Task objective: Produce an exact copy of all the data below, dropping every image.

Source data:

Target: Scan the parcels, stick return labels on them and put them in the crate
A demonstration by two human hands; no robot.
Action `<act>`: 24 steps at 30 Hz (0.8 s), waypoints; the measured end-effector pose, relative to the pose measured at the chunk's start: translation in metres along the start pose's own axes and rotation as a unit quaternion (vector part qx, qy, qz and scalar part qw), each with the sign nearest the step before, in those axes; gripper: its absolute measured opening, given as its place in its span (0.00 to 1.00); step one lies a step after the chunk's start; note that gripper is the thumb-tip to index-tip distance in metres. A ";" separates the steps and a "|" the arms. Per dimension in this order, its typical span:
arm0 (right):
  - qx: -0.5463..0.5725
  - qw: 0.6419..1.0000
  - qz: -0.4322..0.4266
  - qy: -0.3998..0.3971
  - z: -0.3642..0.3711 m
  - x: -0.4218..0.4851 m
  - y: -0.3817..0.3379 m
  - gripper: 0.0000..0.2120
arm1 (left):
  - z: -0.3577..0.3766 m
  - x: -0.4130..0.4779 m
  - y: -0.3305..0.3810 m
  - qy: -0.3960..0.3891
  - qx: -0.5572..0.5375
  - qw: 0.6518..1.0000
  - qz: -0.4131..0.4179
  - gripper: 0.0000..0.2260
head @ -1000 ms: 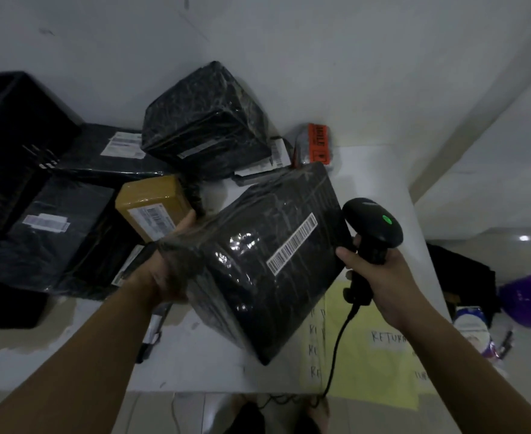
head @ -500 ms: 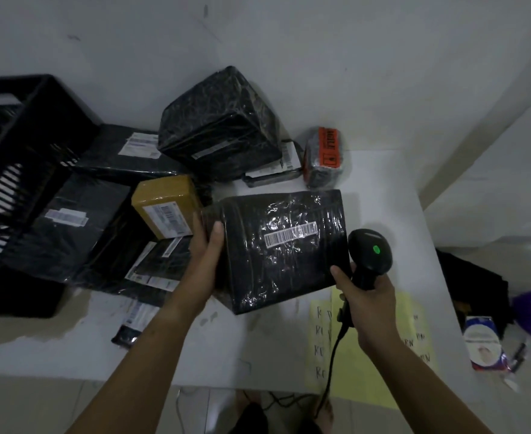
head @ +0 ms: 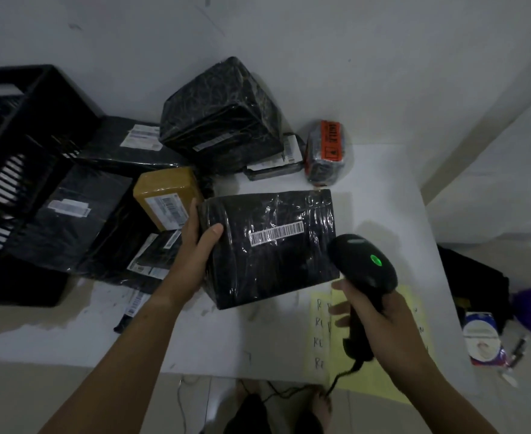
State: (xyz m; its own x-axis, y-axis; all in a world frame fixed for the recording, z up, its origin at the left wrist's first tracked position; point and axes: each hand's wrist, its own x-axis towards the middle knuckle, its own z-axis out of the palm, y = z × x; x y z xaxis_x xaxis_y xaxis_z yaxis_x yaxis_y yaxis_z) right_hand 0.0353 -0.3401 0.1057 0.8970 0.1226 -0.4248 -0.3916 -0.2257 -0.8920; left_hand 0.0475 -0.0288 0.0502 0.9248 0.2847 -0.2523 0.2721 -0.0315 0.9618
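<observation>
– Now, item one: where is the parcel (head: 273, 261)?
– At the middle of the white table (head: 220, 336), wrapped in black film, with its white barcode strip (head: 276, 234) facing up. Whether its underside rests on the table cannot be told.

– Left hand (head: 195, 249)?
– It grips the parcel's left end. The thumb lies on the top face and the fingers curl round the far side.

– Right hand (head: 383, 321)?
– Its fingers are wrapped round the handle of the black scanner (head: 364, 264). The scanner head sits just beside the parcel's near right corner, and a green light (head: 376, 260) shows on top. A cable runs from the handle over the table's near edge.

– Label stock?
– A yellow sheet (head: 380, 380) with handwritten letters lies on the table under the right hand.

– Crate (head: 16, 145)?
– Black, slotted, at the far left, well apart from the held parcel.

– Other parcels?
– A brown box (head: 164, 198) sits just beside the left hand. A large black box (head: 223, 117) stands at the wall. A small packet with an orange sticker (head: 325, 151) lies to its right. Flat black bags (head: 70, 220) lie between the crate and the brown box.
</observation>
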 end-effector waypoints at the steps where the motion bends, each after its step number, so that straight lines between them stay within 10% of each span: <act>1: -0.011 0.999 0.004 -0.037 -0.001 -0.013 -0.007 0.11 | -0.002 0.000 -0.001 -0.002 -0.006 1.000 0.000 0.39; 24: -0.054 0.992 -0.011 -0.113 0.000 -0.070 -0.058 0.24 | -0.006 -0.005 0.002 -0.004 0.018 0.999 0.030 0.35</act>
State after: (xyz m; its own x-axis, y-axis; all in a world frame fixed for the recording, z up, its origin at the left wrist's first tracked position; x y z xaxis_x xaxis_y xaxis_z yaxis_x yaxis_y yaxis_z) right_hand -0.0048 -0.3360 0.1877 0.8315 0.3395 -0.4397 -0.3367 -0.3215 -0.8850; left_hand 0.0424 -0.0248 0.0540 0.9418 0.2736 -0.1952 0.2254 -0.0837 0.9707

Problem solution:
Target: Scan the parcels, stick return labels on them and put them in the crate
A demonstration by two human hands; no robot.
Action `<act>`: 24 steps at 30 Hz (0.8 s), waypoints; the measured end-effector pose, relative to the pose measured at the chunk's start: translation in metres along the start pose's own axes and rotation as a unit quaternion (vector part qx, qy, qz and scalar part qw), each with the sign nearest the step before, in those axes; gripper: its absolute measured opening, given as its place in its span (0.00 to 1.00); step one lies a step after the chunk's start; note that gripper is the thumb-tip to index-tip distance in metres. A ";" separates the steps and a "|" the arms. Per dimension in this order, its typical span:
arm0 (right):
  - qx: -0.5463..0.5725
  - qw: 0.6419..1.0000
  - qz: -0.4322..0.4266
  - qy: -0.3998..0.3971
  - z: -0.3642..0.3711 m
  - x: -0.4218..0.4851 m
  - y: -0.3817..0.3379 m
  - gripper: 0.0000..0.2120
arm1 (left):
  - z: -0.3577..0.3766 m
  - x: -0.4130..0.4779 m
  - y: -0.3305..0.3810 m
  - qy: -0.3960..0.3891
  - qx: -0.5572..0.5375
  - qw: 0.6518..1.0000
  - qz: -0.4131..0.4179
  - gripper: 0.0000..0.2260
head @ -1000 ms: 
head @ -500 ms: 
head @ +0 ms: 
State: (xyz m; its own x-axis, y-axis; all in a world frame fixed for the recording, z up, its origin at the left wrist's first tracked position; point and axes: each hand's wrist, its own x-axis towards the middle knuckle, its own z-axis out of the palm, y = z × x; x y z xaxis_x xaxis_y xaxis_z yaxis_x yaxis_y yaxis_z) right_hand 0.0353 -0.3401 0.1057 0.8970 0.1226 -0.4248 -0.3916 -0.2257 -0.8920; left_hand 0.0475 -0.0288 0.0502 0.9248 0.2847 -0.2523 0.2721 -0.0315 0.9618
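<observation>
– Now, item one: where is the parcel (head: 273, 261)?
– At the middle of the white table (head: 220, 336), wrapped in black film, with its white barcode strip (head: 276, 234) facing up. Whether its underside rests on the table cannot be told.

– Left hand (head: 195, 249)?
– It grips the parcel's left end. The thumb lies on the top face and the fingers curl round the far side.

– Right hand (head: 383, 321)?
– Its fingers are wrapped round the handle of the black scanner (head: 364, 264). The scanner head sits just beside the parcel's near right corner, and a green light (head: 376, 260) shows on top. A cable runs from the handle over the table's near edge.

– Label stock?
– A yellow sheet (head: 380, 380) with handwritten letters lies on the table under the right hand.

– Crate (head: 16, 145)?
– Black, slotted, at the far left, well apart from the held parcel.

– Other parcels?
– A brown box (head: 164, 198) sits just beside the left hand. A large black box (head: 223, 117) stands at the wall. A small packet with an orange sticker (head: 325, 151) lies to its right. Flat black bags (head: 70, 220) lie between the crate and the brown box.
</observation>
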 end-effector waypoints at the steps where the motion bends, each after its step number, so that straight lines between them stay within 10% of each span: <act>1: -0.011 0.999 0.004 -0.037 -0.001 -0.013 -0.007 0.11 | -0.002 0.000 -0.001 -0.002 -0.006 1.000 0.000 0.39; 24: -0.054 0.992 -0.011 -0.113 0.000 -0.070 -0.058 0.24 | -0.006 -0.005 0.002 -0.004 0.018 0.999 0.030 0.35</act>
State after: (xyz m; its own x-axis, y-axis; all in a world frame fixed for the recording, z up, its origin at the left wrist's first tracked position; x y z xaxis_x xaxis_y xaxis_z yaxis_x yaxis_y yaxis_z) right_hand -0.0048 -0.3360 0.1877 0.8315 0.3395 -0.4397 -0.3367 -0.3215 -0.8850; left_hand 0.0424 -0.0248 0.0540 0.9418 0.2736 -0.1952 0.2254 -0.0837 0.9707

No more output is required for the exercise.